Se di ascesa si parla, non si possono non menzionare i due importanti round di investimento ricevuti, funzionali all'affermazione sul mercato: il primo da 5 milioni di euro nel maggio 2020 guidato da Milano Investment Partners e il secondo, da 20 milioni di euro, nell’aprile del 2021 guidato da Eulero Capital. Nel 2022 Poke House è simbolicamente tornata in America, diventando il primo azionista di riferimento di uno dei brand più iconici della California, Sweetfin, conosciuto come il precursore del poke e leader delle bowl negli Stati Uniti. Il piano di sviluppo prevede imminenti 40 nuove aperture nei prossimi anni tra la West Coast (dove Sweetfin è già presente con 14 locali tra Los Angeles, San Diego e Orange County), il Texas e l’Arizona.

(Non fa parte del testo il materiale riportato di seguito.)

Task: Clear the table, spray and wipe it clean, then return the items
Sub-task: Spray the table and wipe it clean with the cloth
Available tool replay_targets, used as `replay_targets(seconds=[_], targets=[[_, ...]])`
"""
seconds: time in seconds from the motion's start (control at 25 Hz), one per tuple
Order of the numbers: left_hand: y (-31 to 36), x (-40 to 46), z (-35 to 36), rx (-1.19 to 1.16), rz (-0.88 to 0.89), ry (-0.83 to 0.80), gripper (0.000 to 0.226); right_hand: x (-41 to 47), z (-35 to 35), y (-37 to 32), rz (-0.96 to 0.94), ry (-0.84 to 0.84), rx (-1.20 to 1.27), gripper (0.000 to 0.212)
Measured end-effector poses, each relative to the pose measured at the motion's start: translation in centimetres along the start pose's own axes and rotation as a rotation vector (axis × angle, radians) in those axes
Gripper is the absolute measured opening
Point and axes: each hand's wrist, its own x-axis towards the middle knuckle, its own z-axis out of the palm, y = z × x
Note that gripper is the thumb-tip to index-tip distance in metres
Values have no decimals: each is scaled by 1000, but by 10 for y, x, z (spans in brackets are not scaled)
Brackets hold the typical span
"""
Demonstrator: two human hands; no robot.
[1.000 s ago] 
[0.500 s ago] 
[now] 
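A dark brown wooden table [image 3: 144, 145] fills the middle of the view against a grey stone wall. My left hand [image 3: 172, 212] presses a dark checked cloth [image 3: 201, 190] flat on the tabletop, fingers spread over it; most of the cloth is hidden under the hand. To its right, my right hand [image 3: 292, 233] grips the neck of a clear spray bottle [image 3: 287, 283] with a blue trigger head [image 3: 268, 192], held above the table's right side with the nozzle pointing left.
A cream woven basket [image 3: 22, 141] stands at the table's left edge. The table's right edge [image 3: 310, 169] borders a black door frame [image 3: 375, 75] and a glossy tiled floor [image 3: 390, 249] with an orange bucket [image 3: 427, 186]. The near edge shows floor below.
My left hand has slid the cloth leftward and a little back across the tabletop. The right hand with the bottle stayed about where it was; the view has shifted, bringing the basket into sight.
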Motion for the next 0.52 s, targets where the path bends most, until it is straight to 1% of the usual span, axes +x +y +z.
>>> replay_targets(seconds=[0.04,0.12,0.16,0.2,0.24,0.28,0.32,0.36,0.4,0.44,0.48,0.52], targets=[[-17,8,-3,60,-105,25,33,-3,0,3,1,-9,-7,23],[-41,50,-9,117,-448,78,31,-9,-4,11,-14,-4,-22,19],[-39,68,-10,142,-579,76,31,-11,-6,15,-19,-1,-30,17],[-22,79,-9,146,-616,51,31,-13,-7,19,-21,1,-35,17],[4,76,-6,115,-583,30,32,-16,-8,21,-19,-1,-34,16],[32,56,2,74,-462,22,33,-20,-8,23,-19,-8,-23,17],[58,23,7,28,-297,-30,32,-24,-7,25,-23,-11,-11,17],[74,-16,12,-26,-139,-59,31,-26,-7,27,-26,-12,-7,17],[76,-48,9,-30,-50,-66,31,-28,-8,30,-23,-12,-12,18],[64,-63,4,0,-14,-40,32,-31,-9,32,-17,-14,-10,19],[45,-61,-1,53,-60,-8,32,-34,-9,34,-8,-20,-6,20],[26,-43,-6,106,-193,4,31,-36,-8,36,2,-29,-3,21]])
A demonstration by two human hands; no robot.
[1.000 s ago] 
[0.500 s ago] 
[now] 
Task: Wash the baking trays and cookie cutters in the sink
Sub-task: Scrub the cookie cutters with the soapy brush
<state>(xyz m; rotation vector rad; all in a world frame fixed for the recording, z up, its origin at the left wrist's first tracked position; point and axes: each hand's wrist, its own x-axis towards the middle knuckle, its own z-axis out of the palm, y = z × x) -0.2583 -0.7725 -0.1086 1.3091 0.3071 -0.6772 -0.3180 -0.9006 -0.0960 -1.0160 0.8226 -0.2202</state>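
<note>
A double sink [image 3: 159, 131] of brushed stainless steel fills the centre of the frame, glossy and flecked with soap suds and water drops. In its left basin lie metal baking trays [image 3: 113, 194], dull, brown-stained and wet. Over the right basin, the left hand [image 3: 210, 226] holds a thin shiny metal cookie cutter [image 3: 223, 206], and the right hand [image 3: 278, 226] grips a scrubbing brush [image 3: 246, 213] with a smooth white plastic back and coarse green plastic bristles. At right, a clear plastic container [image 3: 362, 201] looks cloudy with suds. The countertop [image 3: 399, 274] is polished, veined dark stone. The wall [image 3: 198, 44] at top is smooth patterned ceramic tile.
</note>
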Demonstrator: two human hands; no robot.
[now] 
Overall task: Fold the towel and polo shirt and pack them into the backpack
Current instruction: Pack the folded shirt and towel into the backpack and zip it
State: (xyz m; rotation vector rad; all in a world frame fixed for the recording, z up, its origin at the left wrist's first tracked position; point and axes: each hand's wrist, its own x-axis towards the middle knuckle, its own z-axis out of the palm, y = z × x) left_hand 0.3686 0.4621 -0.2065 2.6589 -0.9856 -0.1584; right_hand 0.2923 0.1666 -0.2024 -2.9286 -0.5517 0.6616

Il futuro, secondo Vittoria, è ancora tutto da conquistare. “L'esperienza mi ha insegnato che non bisogna aver paura di partire – conclude -. Lasciare il proprio lavoro e lanciarsi in una cosa nuova è la parte più rischiosa ed è anche quella che fa più paura. Bisogna crederci tantissimo. Noi pensavamo di avere l'idea perfetta, ne eravamo convinti, sembra presuntuoso ma è così, eravamo pronti a scommetterci. A motivarci è stata anche la voglia di fare qualcosa che realmente ci piacesse, che non ci pesasse. Il giusto mix tra motivazione e voglia di migliorarci costantemente è ciò che ha portato noi e il nostro brand così lontano”.